Reproduce all of the data, making sure that no line differs from the original.

Collected material
━━━━━━━━━━━━━━━━

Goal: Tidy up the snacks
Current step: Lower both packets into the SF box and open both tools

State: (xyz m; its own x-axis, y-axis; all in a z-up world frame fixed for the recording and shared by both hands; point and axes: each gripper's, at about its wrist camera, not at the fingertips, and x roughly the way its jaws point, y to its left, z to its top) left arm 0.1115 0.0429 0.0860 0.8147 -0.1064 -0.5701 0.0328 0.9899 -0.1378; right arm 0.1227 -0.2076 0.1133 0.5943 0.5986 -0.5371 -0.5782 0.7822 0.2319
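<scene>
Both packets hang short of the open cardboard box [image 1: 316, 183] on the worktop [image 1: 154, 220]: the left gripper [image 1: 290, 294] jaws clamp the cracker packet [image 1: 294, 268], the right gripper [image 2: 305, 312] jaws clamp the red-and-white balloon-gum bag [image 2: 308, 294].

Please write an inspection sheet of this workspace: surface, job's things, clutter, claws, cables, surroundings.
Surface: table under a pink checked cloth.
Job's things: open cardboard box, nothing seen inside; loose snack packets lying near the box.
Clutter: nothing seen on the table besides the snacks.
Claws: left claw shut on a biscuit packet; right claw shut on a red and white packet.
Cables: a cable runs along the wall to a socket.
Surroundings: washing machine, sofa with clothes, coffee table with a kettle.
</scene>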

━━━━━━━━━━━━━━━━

Output of the task
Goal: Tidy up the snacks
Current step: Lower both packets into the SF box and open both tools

State: (xyz m; its own x-axis, y-axis; all in a z-up world frame fixed for the recording and shared by both hands; point and axes: each gripper's, at about its wrist camera, not at the fingertips, and x roughly the way its jaws point, y to its left, z to its top) left arm 0.1115 0.0429 0.0860 0.8147 -0.1064 -0.5701 0.0328 0.9899 -0.1378; right arm 0.1227 -0.2076 0.1133 0.5943 0.5986 -0.5371 -0.5782 0.7822 0.2319
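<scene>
Both packets hang short of the open cardboard box [image 1: 316, 183] on the worktop [image 1: 154, 220]: the left gripper [image 1: 290, 294] jaws clamp the cracker packet [image 1: 294, 268], the right gripper [image 2: 305, 312] jaws clamp the red-and-white balloon-gum bag [image 2: 308, 294].

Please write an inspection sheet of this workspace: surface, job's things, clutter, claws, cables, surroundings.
Surface: table under a pink checked cloth.
Job's things: open cardboard box, nothing seen inside; loose snack packets lying near the box.
Clutter: nothing seen on the table besides the snacks.
Claws: left claw shut on a biscuit packet; right claw shut on a red and white packet.
Cables: a cable runs along the wall to a socket.
Surroundings: washing machine, sofa with clothes, coffee table with a kettle.
</scene>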

The answer has been written out in full.